Calling inspect.signature is a relatively expensive operation. Since _call_with_supported_kwargs is used within the model's forward pass (e.g., during mask creation), calling it repeatedly can introduce significant overhead. Consider caching the signature of the function to improve performance.

Suggested change
def _call_with_supported_kwargs(fn, *args, **kwargs):
signature = inspect.signature(fn)
if not any(param.kind == inspect.Parameter.VAR_KEYWORD for param in signature.parameters.values()):
kwargs = {key: value for key, value in kwargs.items() if key in signature.parameters}
return fn(*args, **kwargs)
def _call_with_supported_kwargs(fn, *args, **kwargs):
if not hasattr(_call_with_supported_kwargs, '_cache'):
_call_with_supported_kwargs._cache = {}
sig = _call_with_supported_kwargs._cache.get(fn)
if sig is None:
sig = _call_with_supported_kwargs._cache[fn] = inspect.signature(fn)
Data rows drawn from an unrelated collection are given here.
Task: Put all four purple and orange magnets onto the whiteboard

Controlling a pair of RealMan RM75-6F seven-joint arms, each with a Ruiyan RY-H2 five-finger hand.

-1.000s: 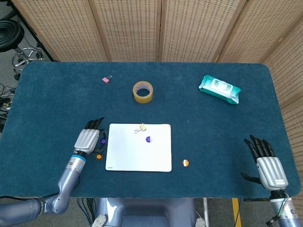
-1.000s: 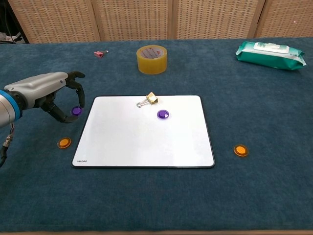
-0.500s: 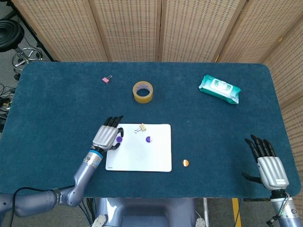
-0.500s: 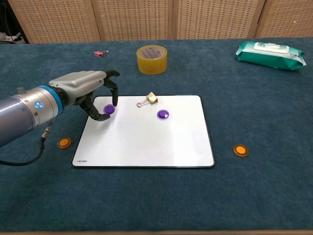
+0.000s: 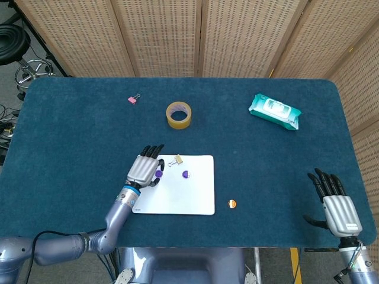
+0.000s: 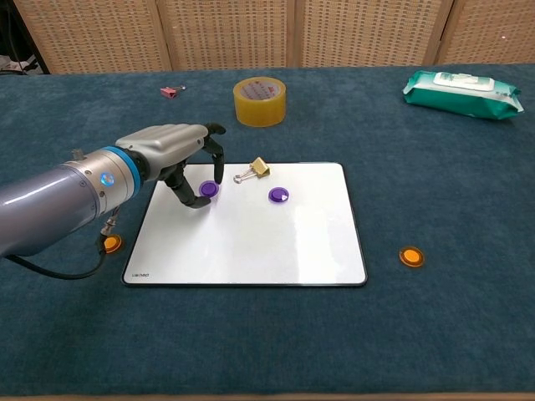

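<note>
- Whiteboard point(image 6: 251, 242) lies flat at the near centre of the blue table point(image 6: 451, 334); I judge two of the four magnets are on or over it now.
- Left hand point(image 6: 171, 150) has moved from beside the board's left edge to over its upper left corner within the last second, carrying the purple magnet point(image 6: 208, 190) pinched between thumb and a finger; I cannot tell whether the magnet touches the surface yet. Release is my next step.
- Right hand point(image 5: 337, 207) rests unchanged at the table's near right, fingers spread, holding nothing.
- Second purple magnet point(image 6: 278, 195) sits on the board, just beside a gold binder clip point(image 6: 255, 170).
- Orange magnet point(image 6: 410, 256) lies on the cloth right of the board.
- Other orange magnet point(image 6: 111, 244) lies left of the board, partly hidden by my left arm. Both still need moving.
</note>
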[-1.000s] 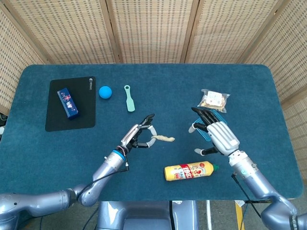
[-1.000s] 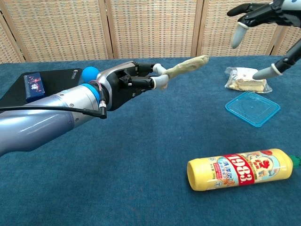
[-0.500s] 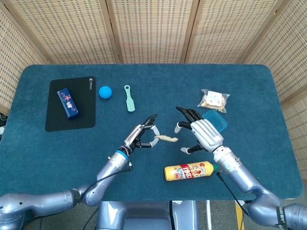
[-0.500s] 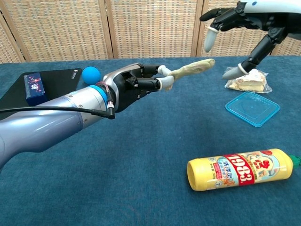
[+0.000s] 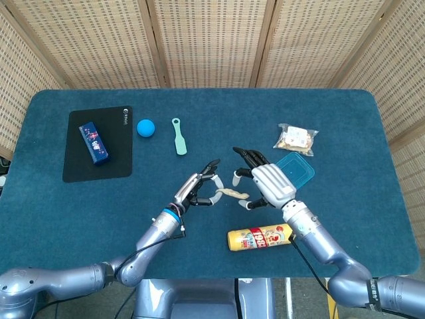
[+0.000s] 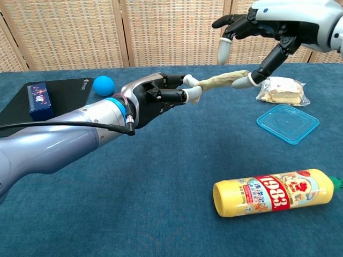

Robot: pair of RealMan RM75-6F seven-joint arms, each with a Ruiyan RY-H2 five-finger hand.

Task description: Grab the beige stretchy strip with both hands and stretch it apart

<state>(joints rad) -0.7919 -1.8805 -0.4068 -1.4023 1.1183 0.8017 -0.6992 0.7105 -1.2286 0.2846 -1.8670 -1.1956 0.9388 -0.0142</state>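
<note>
So the only writing I could actually read was "1983" in big white digits on the red label of the yellow bottle, which lay on its side at the lower right of the chest view; in the head view that label was too small to make out. The left hand had the beige stretchy strip pinched at 1 end, near the middle of the frame and held up off the table. The right hand was spread wide at the strip's free end, a fingertip right by it, gripping nothing. The head view showed a green spatula that the chest view missed. Both showed the blue ball, the blue box on the black mat, the snack bag and the blue lid.
</note>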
if not any(param.kind == inspect.Parameter.VAR_KEYWORD for param in sig.parameters.values()):
kwargs = {key: value for key, value in kwargs.items() if key in sig.parameters}
return fn(*args, **kwargs)

Comment on lines +113 to +115
def sdpa_mask(batch_size, q_length=None, kv_length=None, *args, **kwargs):
origin_sdpa = masking_utils.ALL_MASK_ATTENTION_FUNCTIONS._global_mapping['sdpa_origin']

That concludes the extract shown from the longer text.